Mais de 500 carteiras Ethereum drenadas num ataque coordenado, fundos lavados via ThorChain

Mais de 500 carteiras Ethereum, muitas inactivas há anos, foram drenadas num ataque coordenado que resultou em perdas de aproximadamente $800.000, com fundos roubados posteriormente lavados através do protocolo de cadeia cruzada ThorChain, segundo investigadores on-chain. O incidente destaca-se pela antiguidade das carteiras afectadas, com algumas inactivas até sete anos. Analistas referiram que o atacante visou carteiras sem actividade recente, levantando preocupações sobre vulnerabilidades latentes associadas a práticas antigas de gestão de chaves ou a credenciais previamente comprometidas.

Alvos do ataque: carteiras adormecidas em larga escala

Os dados on-chain indicam que um conjunto coordenado de endereços drenou sistematicamente fundos de centenas de carteiras num curto período. As carteiras afectadas detinham ether e outros tokens, embora os saldos individuais fossem geralmente modestos.

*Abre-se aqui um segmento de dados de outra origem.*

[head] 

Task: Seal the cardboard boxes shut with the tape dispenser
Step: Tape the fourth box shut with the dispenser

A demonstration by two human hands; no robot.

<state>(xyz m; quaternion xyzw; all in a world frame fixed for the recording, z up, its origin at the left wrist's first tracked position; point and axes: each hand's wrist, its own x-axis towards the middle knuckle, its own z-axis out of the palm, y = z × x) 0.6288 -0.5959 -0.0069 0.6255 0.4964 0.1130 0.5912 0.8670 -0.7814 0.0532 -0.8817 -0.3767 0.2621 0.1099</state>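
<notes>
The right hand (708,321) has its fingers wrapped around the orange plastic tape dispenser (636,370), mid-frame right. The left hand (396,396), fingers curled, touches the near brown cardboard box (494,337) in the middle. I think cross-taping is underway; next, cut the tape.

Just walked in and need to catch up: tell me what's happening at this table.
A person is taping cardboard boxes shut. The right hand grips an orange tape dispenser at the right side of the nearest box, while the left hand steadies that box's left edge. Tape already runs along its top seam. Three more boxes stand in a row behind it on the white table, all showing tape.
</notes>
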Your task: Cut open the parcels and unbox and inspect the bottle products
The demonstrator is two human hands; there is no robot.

Os investigadores observaram que muitas das carteiras comprometidas foram criadas entre quatro e oito anos antes, sugerindo que métodos antigos de armazenamento ou chaves privadas expostas podem ter desempenhado um papel. Em alguns casos, utilizadores afectados relataram não ter tido interacção recente com aplicações descentralizadas nem com contratos suspeitos, o que acrescenta incerteza sobre como foi obtido o acesso.

O atacante não esvaziou completamente todas as carteiras, levando analistas a considerar se a operação envolveu segmentação selectiva com base em limiares de saldo ou em estratégias de extracção concebidas para evitar detecção.

Vector de ataque não esclarecido

Um dos aspectos mais significativos do incidente é a ausência de um ponto de entrada confirmado. Ao contrário de drenagens comuns de carteiras associadas a links de phishing ou aprovações maliciosas, este ataque ainda não foi ligado a um mecanismo de exploração específico.

Investigadores de segurança sugeriram várias explicações possíveis, incluindo chaves privadas comprometidas, vulnerabilidades em software de carteira desactualizado, ou credenciais expostas em rupturas de dados históricas que só recentemente foram exploradas.

O alvo em carteiras adormecidas intensificou as preocupações porque tais endereços são frequentemente considerados mais seguros devido à falta de interacção com protocolos mais recentes. O evento desafia essa presunção e realça os riscos associados ao armazenamento de longo prazo sem rotação periódica de chaves.

Fundos encaminhados através da ThorChain para obscurecer o rasto

Após o roubo, o atacante moveu fundos através da ThorChain, um protocolo descentralizado de liquidez cross-chain que permite trocas de activos em múltiplas blockchains sem intermediários centralizados. Os investigadores disseram que porções do ether roubado foram convertidas noutros activos para complicar os esforços de rastreio. A utilização de infra-estruturas cross-chain e de trocas de activos é uma táctica comum em explorações relacionadas com cripto, pois fragmenta os rastos das transacções e reduz a capacidade de atribuição.

Implicações de segurança e recomendações

O incidente evidencia vulnerabilidades persistentes em sistemas de self-custody, especialmente para carteiras criadas durante fases anteriores do ecossistema cripto. À medida que a indústria evolui, as carteiras mais antigas podem depender de pressupostos de segurança desactualizados ou de ferramentas que já não são consideradas boas práticas.

Analistas de segurança alertaram que carteiras adormecidas podem tornar-se alvos se chaves privadas tiverem sido expostas devido a entropia fraca, dispositivos comprometidos ou fugas históricas. O evento mais recente realça a importância de medidas de segurança proactivas, incluindo a migração de fundos para carteiras recém-geradas e a actualização das práticas de armazenamento.

Embora o impacto financeiro seja relativamente limitado face a grandes explorações em DeFi, a natureza do ataque atraiu atenção significativa devido à sua estratégia de segmentação invulgar e à causa técnica ainda pouco clara. Para participantes no mercado, o incidente reforça a importância da higiene da carteira e da gestão de chaves, à medida que os atacantes continuam a evoluir os seus métodos.

Os investigadores continuam a analisar padrões de transacções na tentativa de determinar a causa raiz. Uma compreensão mais clara da exploração pode orientar recomendações futuras de segurança e ajudar a prevenir incidentes semelhantes. O ataque serve como um lembrete de que a inactividade, por si só, não garante segurança em cripto, e que mesmo activos há muito dormentes podem tornar-se alvos num ambiente de ameaças cada vez mais complexo.